After calculation of the DARPP-32 composite expression score (CES, Table 1) it is possible to graph DARPP-32 expression on a single axis correlated to histology. A) Samples with metaplasia, dysplasia, and adenocarcinoma have significantly higher levels of DARPP-32 expression than samples of normal tissue or tissue with gastritis (p < 0.001). B) Median DARPP-32 CES significantly increases between normal (5 [1– 6]) and gastritis (5 [1– 6]) samples and samples in the metaplasia (10 [10– 11]), dysplasia (10 [7– 11]), and adenocarcinoma (10 [6– 11]) categories (p<0.001) Metaplasia and dysplasia have similar levels of DARPP-32 expression, as do dysplasia and adenocarcinoma. C) Well- and moderately-differentiated adenocarcinomas have higher CES than poorly differentiated adenocarcinomas (p = 0.03). D) There is a trend toward increased levels of DARPP-32 expression in intestinal-type adenocarcinomas compared to diffuse-type adenocarcinomas (p = 0.06). E) Analysis of paired samples in patients with a tissue sample of adenocarcinoma and at least one non-tumor sample was performed. These formed three groups, patients with normal and adenocarcinoma (n = 80), gastritis and adenocarcinoma (n = 50), and metaplasia and adenocarcinoma (n = 77). The hypothesis that the probability of an increase or maintenance in the level of DARPP-32 protein expression was greater than 0.50 during tumor progression was tested. Normal and gastritis samples had a probability of 0.77 (95% CI 0.66–0.85, p < 0.001) and 0.76 (95% CI 0.62–0.87, p < 0.001) respectively that DARPP-32 CES would be maintained or increase during the course of tumor progression. Paired samples of metaplasia and adenocarcinoma indicated that there was no significant additional increase in DARPP-32 expression in the transition from metaplasia to adenocarcinoma, as the probability was 0.37 (95% CI 0.26–0.48, p = 0.99). In few patients, the DARPP-32 expression decreased from metaplasia to adenocarcinoma and these were more likely to have a poorly differentiated tumor (p = 0.002).
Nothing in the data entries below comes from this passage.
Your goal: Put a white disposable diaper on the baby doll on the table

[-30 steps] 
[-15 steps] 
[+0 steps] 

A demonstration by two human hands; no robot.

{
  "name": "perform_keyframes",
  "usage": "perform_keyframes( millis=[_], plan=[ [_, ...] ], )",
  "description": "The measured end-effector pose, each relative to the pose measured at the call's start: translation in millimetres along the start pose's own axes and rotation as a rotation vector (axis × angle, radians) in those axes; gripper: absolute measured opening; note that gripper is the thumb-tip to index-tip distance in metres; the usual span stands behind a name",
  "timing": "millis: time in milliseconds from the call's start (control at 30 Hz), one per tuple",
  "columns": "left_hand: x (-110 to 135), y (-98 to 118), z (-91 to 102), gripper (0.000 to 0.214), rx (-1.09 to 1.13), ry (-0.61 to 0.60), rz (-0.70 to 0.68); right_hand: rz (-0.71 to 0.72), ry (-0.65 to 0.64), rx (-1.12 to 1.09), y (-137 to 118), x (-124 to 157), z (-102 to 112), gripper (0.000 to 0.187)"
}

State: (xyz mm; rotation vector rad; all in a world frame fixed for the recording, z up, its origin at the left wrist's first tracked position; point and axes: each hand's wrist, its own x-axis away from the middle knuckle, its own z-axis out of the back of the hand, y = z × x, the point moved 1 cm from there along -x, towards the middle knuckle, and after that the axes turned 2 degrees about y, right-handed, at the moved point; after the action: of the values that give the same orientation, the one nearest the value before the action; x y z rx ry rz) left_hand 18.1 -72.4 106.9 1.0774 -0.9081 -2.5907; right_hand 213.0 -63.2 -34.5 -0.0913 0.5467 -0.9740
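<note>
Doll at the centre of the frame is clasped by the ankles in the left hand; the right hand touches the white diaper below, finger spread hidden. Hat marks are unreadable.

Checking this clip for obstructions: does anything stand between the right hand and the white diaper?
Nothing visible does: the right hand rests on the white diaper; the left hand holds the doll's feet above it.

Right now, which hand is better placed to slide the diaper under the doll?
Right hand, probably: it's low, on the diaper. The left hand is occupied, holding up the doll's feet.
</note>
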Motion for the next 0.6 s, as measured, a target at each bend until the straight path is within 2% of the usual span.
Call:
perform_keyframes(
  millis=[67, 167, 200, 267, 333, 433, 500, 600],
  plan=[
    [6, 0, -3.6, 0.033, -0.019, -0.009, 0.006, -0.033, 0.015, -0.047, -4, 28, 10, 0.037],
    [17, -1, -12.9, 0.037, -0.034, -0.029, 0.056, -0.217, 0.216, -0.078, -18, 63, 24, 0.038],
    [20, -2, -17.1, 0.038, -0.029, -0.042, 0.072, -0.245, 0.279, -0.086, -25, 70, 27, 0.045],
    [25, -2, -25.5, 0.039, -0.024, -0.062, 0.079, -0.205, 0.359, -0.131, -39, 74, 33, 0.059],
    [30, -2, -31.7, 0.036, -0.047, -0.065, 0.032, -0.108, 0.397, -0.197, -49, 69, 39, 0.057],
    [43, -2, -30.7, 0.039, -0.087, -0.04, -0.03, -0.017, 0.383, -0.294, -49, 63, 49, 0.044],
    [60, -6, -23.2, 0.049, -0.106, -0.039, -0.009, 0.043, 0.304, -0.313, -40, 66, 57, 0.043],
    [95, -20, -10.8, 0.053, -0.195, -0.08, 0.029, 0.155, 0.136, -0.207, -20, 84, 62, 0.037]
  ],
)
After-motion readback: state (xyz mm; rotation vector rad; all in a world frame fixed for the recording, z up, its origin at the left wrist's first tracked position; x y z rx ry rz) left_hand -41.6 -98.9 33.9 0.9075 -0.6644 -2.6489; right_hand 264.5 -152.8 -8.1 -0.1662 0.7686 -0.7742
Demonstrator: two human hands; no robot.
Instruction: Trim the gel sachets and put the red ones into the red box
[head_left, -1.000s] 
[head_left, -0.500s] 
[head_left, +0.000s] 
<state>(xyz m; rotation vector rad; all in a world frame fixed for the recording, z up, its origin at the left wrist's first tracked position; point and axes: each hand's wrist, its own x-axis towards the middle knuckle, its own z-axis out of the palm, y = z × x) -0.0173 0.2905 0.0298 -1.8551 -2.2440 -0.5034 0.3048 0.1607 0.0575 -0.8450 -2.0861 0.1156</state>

Figure 4. DARPP-32 overexpression mediates cellular transformation and phosphorylation of AKT

A–B) A focus formation assay was performed using low passage NIH 3T3 cells. Cells transfected with DARPP-32 had 76.7 ± 17.6 foci per 10 cm plate as compared to 16.7 ± 5.0 foci per plate for empty vector control (p = 0.02). C) Western blotting was performed to confirm the expression of DARPP-32 and normalized to Actin. DARPP-32 transfected cells had higher levels of phosphorylated AKT at the Ser473 residue than vector control. D) AGS cells stably expressing a tetracycline-inducible DARPP-32 were exposed to 24 hours of doxycycline (lane 2) and followed for subsequent time points. There was a specific induction of DARPPP-32 protein expression with sequential increases in the levels of phospho- AKT and BCL-2 (lanes 4–7). The DARPP-32 and phosphorylated AKT levels returned to base line at 72 hours following the withdrawal of doxycycline (lane 8). E) SNU-16 cells stably expressing doxycycline-inducible DARPP-32-shRNA were exposed to doxycycline for 48 hours prior to obtaining cell lysates for Western blotting. The induction of DARPP-32-shRNA led to a remarkable decrease in the levels of DARPP-32, phospho-AKT and BCL-2.